Its diet is primarily large fish, but it also eats frogs, the larvae of aquatic insects, and carrion. Fish can be up to 30 cm long (Borrero and Cruz-Millan 1982). It probably has a broad diet, for example eating dead crabs.
The nesting season starts in July in Surinam, October in Uruguay, and November in the Buenos Aires. It nests in swamps and other protected sites, apparently preferring large trees 20-25 m tall (Borrero and Cruz-Millan 1982). But it may nest in bushes primarily, reeds or even cactus. It may nest solitarily or in colonies of single or mixed species (Parera and Bosso 1996). As many as 400-800 breeding pairs used a coastal colony in Surinam (Spaans and de Jong 1982).

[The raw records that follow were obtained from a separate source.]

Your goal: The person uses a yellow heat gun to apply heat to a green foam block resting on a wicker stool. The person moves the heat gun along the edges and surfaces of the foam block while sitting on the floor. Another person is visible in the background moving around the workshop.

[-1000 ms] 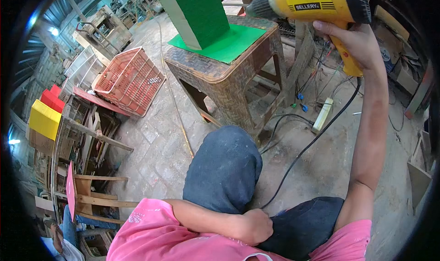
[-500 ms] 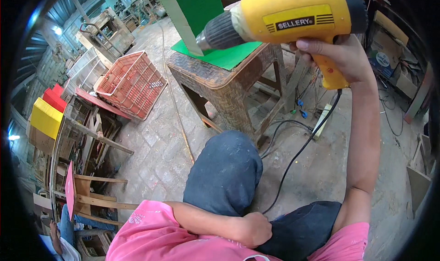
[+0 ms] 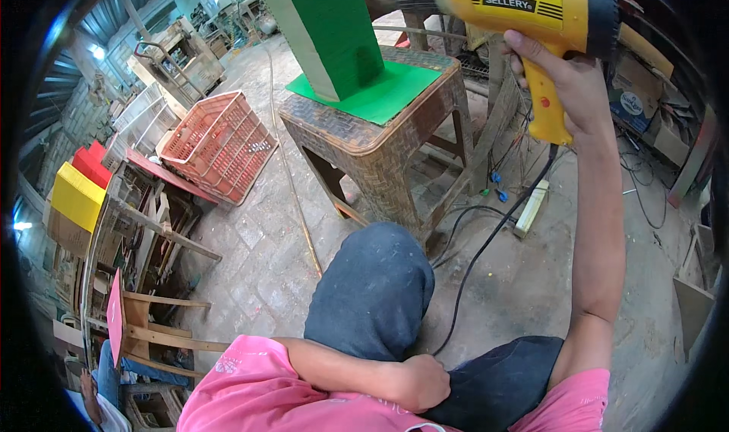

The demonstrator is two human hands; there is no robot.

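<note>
My right hand (image 3: 571,90) is wrapped around the handle of a yellow heat gun (image 3: 516,11) with a black ribbed nozzle pointing left. Its black cord (image 3: 493,238) hangs from the handle base and loops down toward my lap. To the left of the nozzle, a tall green block (image 3: 334,33) with a bare pale edge stands upright on a green sheet (image 3: 395,90). Both rest on a worn woven-pattern stool (image 3: 364,147). My left hand (image 3: 421,383) lies closed in my lap near the cord; whatever its curled fingers hold, if anything, is hidden.
A red plastic crate (image 3: 220,147) stands on the floor at the left, near a thin hose (image 3: 292,174). Yellow (image 3: 78,197) and red blocks sit farther left. A pale wooden strip (image 3: 531,208) lies right of the stool. Cardboard boxes (image 3: 638,90) are at the far right.
The heat gun in my right hand has moved right and up, its nozzle now away from the block's lower edge and more of the block in sight. My left hand has stayed put.
</note>
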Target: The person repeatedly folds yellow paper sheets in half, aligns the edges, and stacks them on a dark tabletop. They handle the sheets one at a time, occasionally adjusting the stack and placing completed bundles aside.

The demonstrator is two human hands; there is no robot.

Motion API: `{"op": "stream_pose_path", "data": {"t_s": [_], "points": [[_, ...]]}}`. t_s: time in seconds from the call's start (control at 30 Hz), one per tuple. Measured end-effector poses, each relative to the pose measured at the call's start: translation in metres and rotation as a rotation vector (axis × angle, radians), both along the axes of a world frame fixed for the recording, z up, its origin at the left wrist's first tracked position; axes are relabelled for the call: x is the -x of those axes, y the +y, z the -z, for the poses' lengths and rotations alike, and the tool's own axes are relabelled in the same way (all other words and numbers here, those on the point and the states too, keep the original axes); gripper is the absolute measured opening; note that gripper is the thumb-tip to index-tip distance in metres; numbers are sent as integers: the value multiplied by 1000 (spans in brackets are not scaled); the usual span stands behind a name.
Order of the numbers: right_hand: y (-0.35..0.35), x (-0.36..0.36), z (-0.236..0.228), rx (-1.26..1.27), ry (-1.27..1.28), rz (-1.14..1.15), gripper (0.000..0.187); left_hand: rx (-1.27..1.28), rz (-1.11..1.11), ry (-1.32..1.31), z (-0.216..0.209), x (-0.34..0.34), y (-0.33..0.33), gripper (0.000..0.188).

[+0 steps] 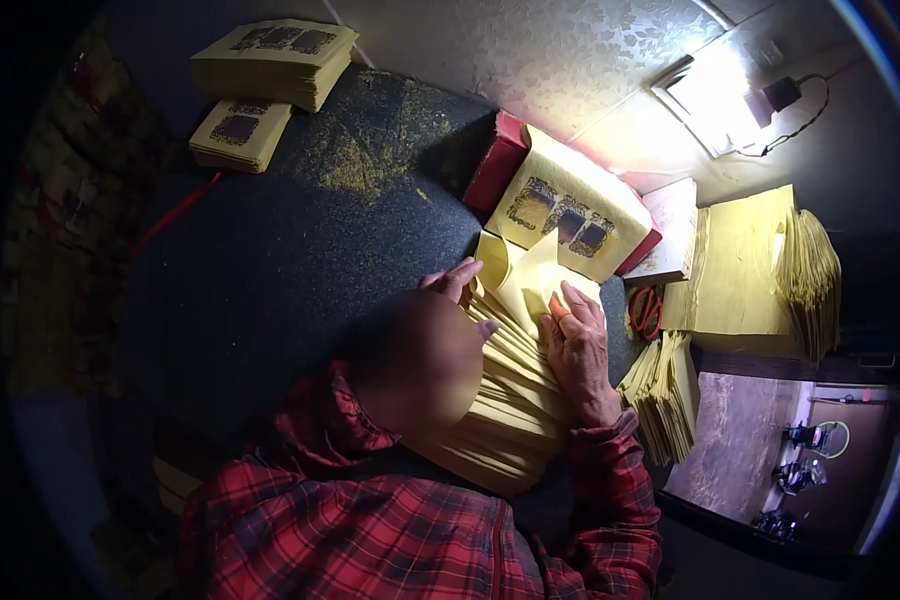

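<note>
A thick fan of yellow paper sheets [515,400] lies spread on the dark tabletop [300,250] in front of me. My right hand [575,345] lies flat on the fan with its fingers apart, and an orange cover sits on one fingertip. The top sheet [525,275] curls up just beyond those fingers. My left hand [460,282] is mostly hidden; its fingertips touch the left edge of the curled sheet and the fan. Whether it grips the paper is not visible. My red plaid sleeves fill the lower edge.
A stack of yellow sheets with dark prints [570,210] leans on a red box behind the fan. Two more printed stacks [275,60] sit far left. Plain yellow piles [740,265] and a red scissors-like loop [646,312] lie right. A bright lamp [715,100] shines at top right.
</note>
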State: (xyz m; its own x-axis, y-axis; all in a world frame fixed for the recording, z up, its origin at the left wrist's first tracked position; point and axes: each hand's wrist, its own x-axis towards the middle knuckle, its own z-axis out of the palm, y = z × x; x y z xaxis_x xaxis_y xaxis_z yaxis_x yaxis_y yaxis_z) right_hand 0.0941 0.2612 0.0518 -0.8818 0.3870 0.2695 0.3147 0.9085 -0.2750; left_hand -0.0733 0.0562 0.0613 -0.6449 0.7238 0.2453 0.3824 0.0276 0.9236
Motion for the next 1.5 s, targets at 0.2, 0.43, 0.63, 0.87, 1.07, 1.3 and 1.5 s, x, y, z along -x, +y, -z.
{"op": "stream_pose_path", "data": {"t_s": [0.2, 0.43, 0.63, 0.87, 1.07, 1.3, 1.5], "points": [[4, -1, -13, -40, 16, -1, 30, -24, 52, 76, -12, 18, 25, 55], [10, -6, -24, -56, 31, 6, 30, 20, 84, 16, 9, 19, 45, 36], [6, -1, -23, -72, 18, -44, 29, -30, 74, -39, 5, 17, 43, 29], [50, -32, -74, -218, 129, 114, 33, 37, 74, -159, 7, 23, 38, 40], [92, -48, -164, -341, 338, 411, 29, 33, 82, -82, 10, 27, 43, 44], [55, 4, -124, -117, 166, 143, 23, 104, 120, -119, 3, 32, 39, 36], [16, 9, -53, -147, -91, 69, 43, 65, 59, -25, -5, 39, 25, 35]]}}
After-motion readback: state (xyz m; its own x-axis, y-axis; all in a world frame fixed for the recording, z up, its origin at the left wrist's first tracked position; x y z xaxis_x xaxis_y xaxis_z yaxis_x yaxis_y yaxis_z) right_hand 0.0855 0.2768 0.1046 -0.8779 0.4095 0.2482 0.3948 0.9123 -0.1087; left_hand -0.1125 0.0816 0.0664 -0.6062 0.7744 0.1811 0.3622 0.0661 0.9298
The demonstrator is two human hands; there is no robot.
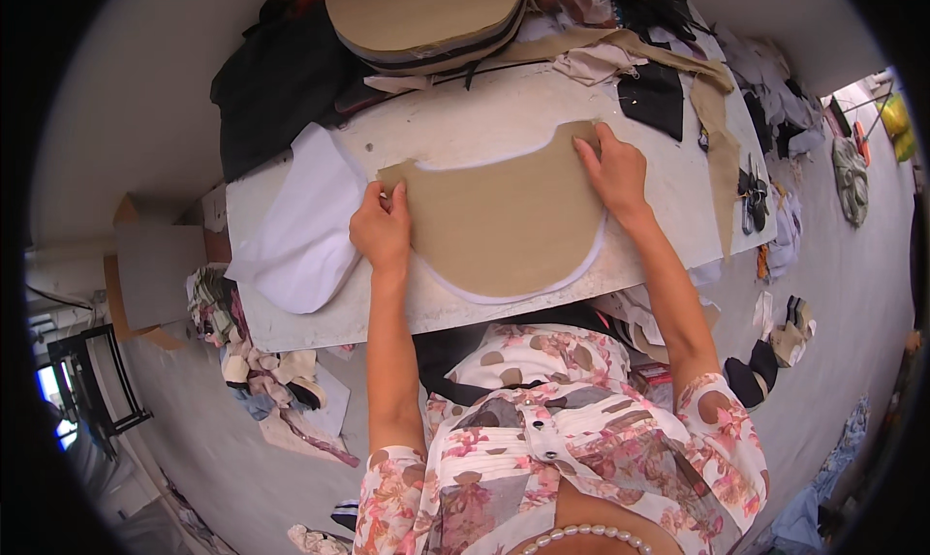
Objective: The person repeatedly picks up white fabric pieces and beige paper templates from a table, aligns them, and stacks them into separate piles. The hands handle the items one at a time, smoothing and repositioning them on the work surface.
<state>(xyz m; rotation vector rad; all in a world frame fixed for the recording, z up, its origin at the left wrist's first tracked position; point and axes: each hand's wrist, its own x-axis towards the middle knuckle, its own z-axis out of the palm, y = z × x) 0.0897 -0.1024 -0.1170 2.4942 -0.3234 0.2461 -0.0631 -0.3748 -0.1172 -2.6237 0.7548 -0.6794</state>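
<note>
A tan, half-round fabric piece lies on the pale table, its curved edge toward me. A white layer peeks out beneath it along the curve and the upper edge. My left hand pinches the tan piece's upper left corner between thumb and fingers. At the upper right corner, my right hand grips it the same way, thumb on top. Just left of my left hand is a loose white fabric piece, partly hanging over the table's front edge.
A thick stack of half-round tan and dark pieces stands at the table's far side. Black cloth lies far left. Scissors rest near the right edge, by a tan strip. Fabric scraps litter the floor around a cardboard box.
</note>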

Nests are made of twigs, dry thistles, and reeds lined with grass. Nests are roughly circular, 65 cm (26 in) in diameter and very deep. In a reed swamp, they were supported by Zizaniopsis reeds and were only 30 to 40 cm above the water. It took about seven days to build a nest (Borrero and Cruz-Millan 1982).
Little is known about courtship behavior. Although it is assumed to be similar to the Great Blue Heron, this needs to be documented. Soft part colors brighten in courtship, the lores turning cobalt blue (Borrero and Cruz-Millan 1982). The eggs are sky blue with paler speckles and a few whitish traces. Clutches are 3 eggs in Argentina. Eggs size appears variable, 51-66 x 34-42 (Borrero and Cruz-Millan 1982). The incubation period is 20-23 days (Borrero and Cruz-Millan 1982). Generally, 2-4 chicks survive. Predators may take Young, for example Caracara (Caracara) that nest in the same places in Argentina.
The Cocoi Heron is widespread and common over most of its range, more so in the north than the south of South America. There are no known com. pelling conservation issues at present. It is thought that contaminants, especially pesticides, could affect them, but this remains to be documented. Most critical is habitat alteration over much of its range. It appears to prefer natural over artificial habitat, and these natural habitats need to be maintained.
Although this species is large, obvious, widespread, and common, surprisingly little is recorded on its general biology. Basic studies of its biology are needed. Given the extensive knowledge available for Great Blue and Grey Herons, studies should be relatively easy to design and carry out. Especially important is a better understanding of its foraging habitat requirements. The migratory or dispersive tendencies of various populations need to be understood.
The Cocoi Heron is a large, generally solitary bird that feeds principally in grassy marshes and other wetland situations. Typical of the large herons, it is a patient feeder, foraging alone and defending its territory from other herons. But when prey is abundant, it joins into aggregations and feeds socially. As is typical of the other large Ardea, it feeds on a wide variety of prey, some rather large. But much remains to be documented about this abundant and conspicuous species that could well serve as an emblematic species of South American wetlands.